DATA FOR THIS EXERCISE>
*** Block opens ***

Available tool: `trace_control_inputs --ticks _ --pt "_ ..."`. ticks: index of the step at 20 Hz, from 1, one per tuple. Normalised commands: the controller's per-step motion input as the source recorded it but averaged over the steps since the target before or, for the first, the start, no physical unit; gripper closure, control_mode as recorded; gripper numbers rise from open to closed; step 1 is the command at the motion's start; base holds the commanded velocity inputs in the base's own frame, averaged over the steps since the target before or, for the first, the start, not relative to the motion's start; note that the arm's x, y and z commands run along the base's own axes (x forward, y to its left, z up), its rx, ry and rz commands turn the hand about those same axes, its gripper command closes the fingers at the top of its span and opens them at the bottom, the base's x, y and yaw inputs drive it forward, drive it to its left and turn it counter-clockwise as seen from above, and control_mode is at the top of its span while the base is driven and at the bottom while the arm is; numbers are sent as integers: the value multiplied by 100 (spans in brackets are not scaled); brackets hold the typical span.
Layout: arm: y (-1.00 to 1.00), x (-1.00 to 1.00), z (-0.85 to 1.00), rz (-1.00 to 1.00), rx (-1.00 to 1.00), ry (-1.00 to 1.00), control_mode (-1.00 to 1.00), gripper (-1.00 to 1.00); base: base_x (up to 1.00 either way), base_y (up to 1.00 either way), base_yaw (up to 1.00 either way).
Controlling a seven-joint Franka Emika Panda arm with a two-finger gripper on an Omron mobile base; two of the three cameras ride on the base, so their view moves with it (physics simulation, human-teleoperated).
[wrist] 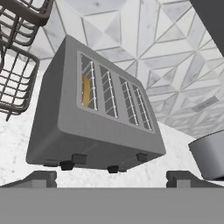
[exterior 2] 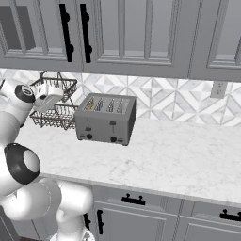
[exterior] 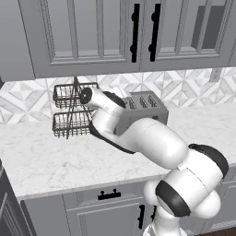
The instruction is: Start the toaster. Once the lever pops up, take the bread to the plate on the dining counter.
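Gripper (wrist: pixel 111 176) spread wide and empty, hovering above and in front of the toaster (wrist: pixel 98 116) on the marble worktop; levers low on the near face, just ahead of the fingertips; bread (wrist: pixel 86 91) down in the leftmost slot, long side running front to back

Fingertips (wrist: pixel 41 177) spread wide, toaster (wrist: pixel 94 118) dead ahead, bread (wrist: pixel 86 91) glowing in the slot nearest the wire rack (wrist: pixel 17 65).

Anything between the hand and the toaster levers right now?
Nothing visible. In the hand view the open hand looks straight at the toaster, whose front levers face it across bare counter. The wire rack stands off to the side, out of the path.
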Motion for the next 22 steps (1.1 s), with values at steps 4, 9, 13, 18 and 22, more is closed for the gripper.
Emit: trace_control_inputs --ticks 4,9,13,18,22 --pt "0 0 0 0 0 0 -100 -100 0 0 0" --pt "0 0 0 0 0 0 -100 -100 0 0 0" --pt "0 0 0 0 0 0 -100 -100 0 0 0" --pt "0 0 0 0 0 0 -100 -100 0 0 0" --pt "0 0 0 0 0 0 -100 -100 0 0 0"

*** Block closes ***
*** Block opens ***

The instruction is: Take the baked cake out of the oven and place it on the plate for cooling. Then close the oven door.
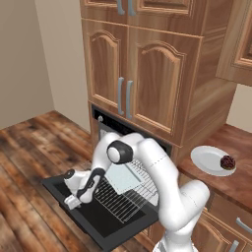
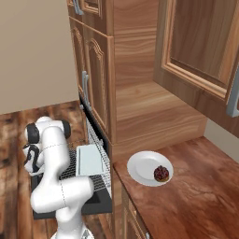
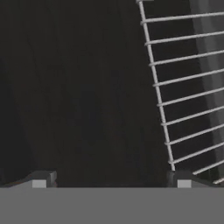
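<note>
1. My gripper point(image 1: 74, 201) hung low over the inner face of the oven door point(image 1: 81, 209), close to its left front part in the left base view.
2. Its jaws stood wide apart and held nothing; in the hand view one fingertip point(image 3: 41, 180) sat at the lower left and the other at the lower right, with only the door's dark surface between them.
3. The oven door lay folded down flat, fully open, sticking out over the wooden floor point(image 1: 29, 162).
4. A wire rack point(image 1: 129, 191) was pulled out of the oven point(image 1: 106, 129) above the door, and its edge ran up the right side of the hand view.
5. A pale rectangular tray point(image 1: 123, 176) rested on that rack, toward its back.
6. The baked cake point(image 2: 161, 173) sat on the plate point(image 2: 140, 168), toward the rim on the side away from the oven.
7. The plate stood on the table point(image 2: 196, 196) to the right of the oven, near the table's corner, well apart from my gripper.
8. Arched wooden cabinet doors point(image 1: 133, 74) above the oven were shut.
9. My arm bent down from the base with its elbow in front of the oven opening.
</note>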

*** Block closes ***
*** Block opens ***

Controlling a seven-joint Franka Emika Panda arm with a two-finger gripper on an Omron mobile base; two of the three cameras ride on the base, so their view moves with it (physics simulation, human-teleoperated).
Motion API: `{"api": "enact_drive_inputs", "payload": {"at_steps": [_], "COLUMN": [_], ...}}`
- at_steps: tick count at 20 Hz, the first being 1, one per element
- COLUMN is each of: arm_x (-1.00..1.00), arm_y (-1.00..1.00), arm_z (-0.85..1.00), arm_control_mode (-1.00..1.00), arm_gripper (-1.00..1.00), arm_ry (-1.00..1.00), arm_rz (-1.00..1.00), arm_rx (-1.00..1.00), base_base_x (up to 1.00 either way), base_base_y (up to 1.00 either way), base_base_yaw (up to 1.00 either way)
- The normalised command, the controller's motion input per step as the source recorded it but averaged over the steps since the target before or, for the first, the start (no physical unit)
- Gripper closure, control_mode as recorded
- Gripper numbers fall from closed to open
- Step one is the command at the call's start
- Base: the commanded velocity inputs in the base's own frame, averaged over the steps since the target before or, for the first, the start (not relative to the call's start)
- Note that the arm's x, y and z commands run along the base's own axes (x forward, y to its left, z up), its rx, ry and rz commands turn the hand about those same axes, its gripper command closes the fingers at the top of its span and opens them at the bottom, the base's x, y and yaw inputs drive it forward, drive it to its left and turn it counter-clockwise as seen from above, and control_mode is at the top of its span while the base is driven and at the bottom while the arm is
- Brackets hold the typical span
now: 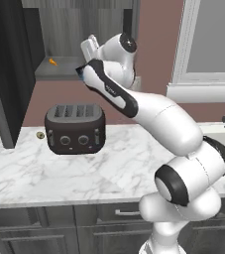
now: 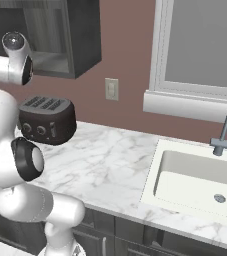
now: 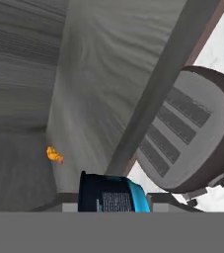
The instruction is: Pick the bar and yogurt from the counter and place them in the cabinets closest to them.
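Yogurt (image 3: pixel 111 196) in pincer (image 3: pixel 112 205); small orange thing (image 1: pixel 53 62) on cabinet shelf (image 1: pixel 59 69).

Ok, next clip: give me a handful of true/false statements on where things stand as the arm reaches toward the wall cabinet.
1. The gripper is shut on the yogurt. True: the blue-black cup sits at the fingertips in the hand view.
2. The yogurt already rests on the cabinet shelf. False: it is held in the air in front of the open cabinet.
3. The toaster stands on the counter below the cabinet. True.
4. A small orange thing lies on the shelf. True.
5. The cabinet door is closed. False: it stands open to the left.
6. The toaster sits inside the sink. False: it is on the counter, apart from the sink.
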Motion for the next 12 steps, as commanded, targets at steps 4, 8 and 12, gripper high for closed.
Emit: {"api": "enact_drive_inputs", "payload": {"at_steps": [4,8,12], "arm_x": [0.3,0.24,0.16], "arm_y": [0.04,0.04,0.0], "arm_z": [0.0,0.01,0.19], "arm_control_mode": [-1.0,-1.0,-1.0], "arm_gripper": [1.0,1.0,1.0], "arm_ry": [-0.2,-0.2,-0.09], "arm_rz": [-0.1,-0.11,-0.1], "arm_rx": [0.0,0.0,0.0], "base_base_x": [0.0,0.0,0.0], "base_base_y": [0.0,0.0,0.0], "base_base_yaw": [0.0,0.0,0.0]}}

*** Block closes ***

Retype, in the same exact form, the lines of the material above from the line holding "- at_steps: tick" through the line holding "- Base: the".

- at_steps: tick count at 20 Hz, the first being 1, one per element
- COLUMN is each of: arm_x (-1.00..1.00), arm_y (-1.00..1.00), arm_z (-0.85..1.00), arm_control_mode (-1.00..1.00), arm_gripper (-1.00..1.00), arm_ry (-1.00..1.00), arm_rz (-1.00..1.00), arm_rx (-1.00..1.00), base_base_x (up to 1.00 either way), base_base_y (up to 1.00 either way), base_base_yaw (up to 1.00 either way)
- The normalised command, the controller's motion input per step as the source recorded it but averaged over the steps since the target before or, for the first, the start (no physical unit)
- Gripper closure, control_mode as recorded
- Gripper numbers fall from closed to open
- Step one is the command at the call's start
- Base: the commanded velocity inputs in the base's own frame, averaged over the steps since the target before or, for the first, the start (not relative to the call's start)

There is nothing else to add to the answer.